What you return must match the records below exactly, down to each character.

Source records

- - -

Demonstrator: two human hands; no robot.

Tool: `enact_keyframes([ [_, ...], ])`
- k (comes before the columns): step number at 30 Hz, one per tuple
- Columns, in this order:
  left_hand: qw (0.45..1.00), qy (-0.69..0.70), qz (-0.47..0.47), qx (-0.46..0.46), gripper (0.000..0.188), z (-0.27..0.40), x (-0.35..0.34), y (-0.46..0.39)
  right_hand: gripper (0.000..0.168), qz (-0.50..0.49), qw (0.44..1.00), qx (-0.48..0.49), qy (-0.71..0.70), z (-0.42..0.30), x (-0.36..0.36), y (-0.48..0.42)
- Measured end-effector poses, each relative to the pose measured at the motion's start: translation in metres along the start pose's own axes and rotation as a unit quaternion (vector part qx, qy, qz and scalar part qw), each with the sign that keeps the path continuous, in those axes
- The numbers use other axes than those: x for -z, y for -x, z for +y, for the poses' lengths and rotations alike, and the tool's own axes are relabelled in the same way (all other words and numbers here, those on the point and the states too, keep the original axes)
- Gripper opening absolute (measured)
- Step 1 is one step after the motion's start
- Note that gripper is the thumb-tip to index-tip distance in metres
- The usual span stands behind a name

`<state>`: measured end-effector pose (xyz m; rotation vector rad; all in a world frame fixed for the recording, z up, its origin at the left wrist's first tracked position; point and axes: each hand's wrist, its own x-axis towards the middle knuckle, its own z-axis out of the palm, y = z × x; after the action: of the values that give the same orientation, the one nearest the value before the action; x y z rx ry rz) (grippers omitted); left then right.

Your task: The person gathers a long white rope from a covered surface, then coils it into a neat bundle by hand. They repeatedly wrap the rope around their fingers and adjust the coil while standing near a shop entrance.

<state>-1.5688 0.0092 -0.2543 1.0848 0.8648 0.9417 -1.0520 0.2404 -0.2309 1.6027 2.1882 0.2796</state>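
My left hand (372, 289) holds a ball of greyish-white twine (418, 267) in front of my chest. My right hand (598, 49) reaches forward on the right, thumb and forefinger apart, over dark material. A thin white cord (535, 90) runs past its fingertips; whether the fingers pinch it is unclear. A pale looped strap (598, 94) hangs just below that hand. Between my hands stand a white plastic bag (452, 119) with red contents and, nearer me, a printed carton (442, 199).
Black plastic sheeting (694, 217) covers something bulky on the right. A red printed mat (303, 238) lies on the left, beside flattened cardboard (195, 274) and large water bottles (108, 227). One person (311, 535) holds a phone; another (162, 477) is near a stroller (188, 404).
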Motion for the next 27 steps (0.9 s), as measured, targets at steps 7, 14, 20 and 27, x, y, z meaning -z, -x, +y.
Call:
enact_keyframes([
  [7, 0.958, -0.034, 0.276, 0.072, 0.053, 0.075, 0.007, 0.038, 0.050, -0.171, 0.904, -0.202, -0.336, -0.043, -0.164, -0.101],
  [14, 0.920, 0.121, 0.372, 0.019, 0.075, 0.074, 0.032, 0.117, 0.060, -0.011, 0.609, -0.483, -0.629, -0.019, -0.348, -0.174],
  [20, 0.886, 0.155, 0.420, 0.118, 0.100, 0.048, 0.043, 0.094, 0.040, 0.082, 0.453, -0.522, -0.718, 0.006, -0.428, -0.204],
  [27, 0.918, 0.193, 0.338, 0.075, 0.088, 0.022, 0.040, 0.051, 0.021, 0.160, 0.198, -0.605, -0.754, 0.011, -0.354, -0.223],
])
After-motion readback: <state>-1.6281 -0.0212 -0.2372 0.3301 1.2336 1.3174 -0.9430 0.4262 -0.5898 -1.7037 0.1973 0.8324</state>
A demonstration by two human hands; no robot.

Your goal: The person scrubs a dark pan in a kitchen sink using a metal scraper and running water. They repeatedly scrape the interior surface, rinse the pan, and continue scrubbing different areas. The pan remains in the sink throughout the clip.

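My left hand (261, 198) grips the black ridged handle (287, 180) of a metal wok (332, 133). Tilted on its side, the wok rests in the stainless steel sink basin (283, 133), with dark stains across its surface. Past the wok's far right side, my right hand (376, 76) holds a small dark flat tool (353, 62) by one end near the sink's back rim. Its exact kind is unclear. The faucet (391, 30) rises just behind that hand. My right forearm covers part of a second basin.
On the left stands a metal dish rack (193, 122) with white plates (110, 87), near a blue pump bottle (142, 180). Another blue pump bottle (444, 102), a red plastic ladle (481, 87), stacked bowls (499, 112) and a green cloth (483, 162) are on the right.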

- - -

** WRITTEN RESPONSE **
Demonstrator: two human hands; no robot.

Tool: `enact_keyframes([ [_, ...], ])`
- k (comes before the columns): step number at 30 Hz, one per tuple
- Columns, in this order:
  left_hand: qw (0.45..1.00), qy (-0.69..0.70), qz (-0.47..0.47), qx (-0.46..0.46), gripper (0.000..0.188), z (-0.27..0.40), x (-0.35..0.34), y (-0.46..0.39)
  right_hand: gripper (0.000..0.168), qz (-0.50..0.49), qw (0.44..1.00), qx (-0.48..0.49), qy (-0.71..0.70), z (-0.42..0.30), x (-0.36..0.36), y (-0.48..0.42)
- Measured end-effector poses, each relative to the pose measured at the motion's start: translation in metres along the start pose's own axes and rotation as a unit quaternion (vector part qx, qy, qz and scalar part qw), each with the sign that keeps the path continuous, in those axes
- The numbers use other axes than those: x for -z, y for -x, z for +y, for the poses' lengths and rotations alike, and the tool's own axes are relabelled in the same way (all other words and numbers here, those on the point and the states too, keep the original axes)
- Gripper opening absolute (measured)
- Step 1 is one step after the motion's start
- Note that gripper is the thumb-tip to index-tip distance in metres
- The usual span stands behind a name

`<state>`: measured end-effector pose (xyz m; rotation vector rad; all in a world frame fixed for the recording, z up, its origin at the left wrist's first tracked position; point and axes: each hand's wrist, its own x-axis towards the middle knuckle, its own z-axis out of the palm, y = z × x; after the action: of the values that give the same orientation, the one nearest the value before the action; x y z rx ry rz) (grippers omitted); left then right.

Your task: The person gathers a long white rope from a covered surface, then coils it into a neat bundle by hand. They repeatedly wrap the rope around their fingers and adjust the coil while standing near a shop entrance.

<state>-1.5688 0.0092 -0.2543 1.0848 0.8648 0.9417 -1.0520 0.2404 -0.2309 1.6027 2.1882 0.2796</state>
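My left hand (372, 289) holds a ball of greyish-white twine (418, 267) in front of my chest. My right hand (598, 49) reaches forward on the right, thumb and forefinger apart, over dark material. A thin white cord (535, 90) runs past its fingertips; whether the fingers pinch it is unclear. A pale looped strap (598, 94) hangs just below that hand. Between my hands stand a white plastic bag (452, 119) with red contents and, nearer me, a printed carton (442, 199).
Black plastic sheeting (694, 217) covers something bulky on the right. A red printed mat (303, 238) lies on the left, beside flattened cardboard (195, 274) and large water bottles (108, 227). One person (311, 535) holds a phone; another (162, 477) is near a stroller (188, 404).
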Motion for the next 27 steps (0.9 s), as measured, targets at steps 7, 14, 20 and 27, x, y, z meaning -z, -x, +y.
Call:
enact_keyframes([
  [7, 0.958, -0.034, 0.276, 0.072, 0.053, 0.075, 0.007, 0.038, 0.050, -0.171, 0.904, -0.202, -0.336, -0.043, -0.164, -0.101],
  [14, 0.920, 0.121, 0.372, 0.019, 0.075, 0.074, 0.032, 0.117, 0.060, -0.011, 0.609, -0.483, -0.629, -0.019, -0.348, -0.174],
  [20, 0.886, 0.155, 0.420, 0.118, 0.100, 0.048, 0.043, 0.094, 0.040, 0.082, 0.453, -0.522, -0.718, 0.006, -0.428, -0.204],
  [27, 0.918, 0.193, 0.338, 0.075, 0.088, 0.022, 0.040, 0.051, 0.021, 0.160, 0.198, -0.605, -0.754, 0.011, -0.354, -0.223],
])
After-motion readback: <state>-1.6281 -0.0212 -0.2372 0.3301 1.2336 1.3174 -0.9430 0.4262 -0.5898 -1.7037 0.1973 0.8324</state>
A demonstration by two human hands; no robot.

Your goal: The person scrubs a dark pan in a kitchen sink using a metal scraper and running water. They repeatedly scrape the interior surface, rinse the pan, and continue scrubbing different areas. The pan remains in the sink throughout the clip.

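My left hand (261, 198) grips the black ridged handle (287, 180) of a metal wok (332, 133). Tilted on its side, the wok rests in the stainless steel sink basin (283, 133), with dark stains across its surface. Past the wok's far right side, my right hand (376, 76) holds a small dark flat tool (353, 62) by one end near the sink's back rim. Its exact kind is unclear. The faucet (391, 30) rises just behind that hand. My right forearm covers part of a second basin.
On the left stands a metal dish rack (193, 122) with white plates (110, 87), near a blue pump bottle (142, 180). Another blue pump bottle (444, 102), a red plastic ladle (481, 87), stacked bowls (499, 112) and a green cloth (483, 162) are on the right.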

The response is finished, and the exercise is complete.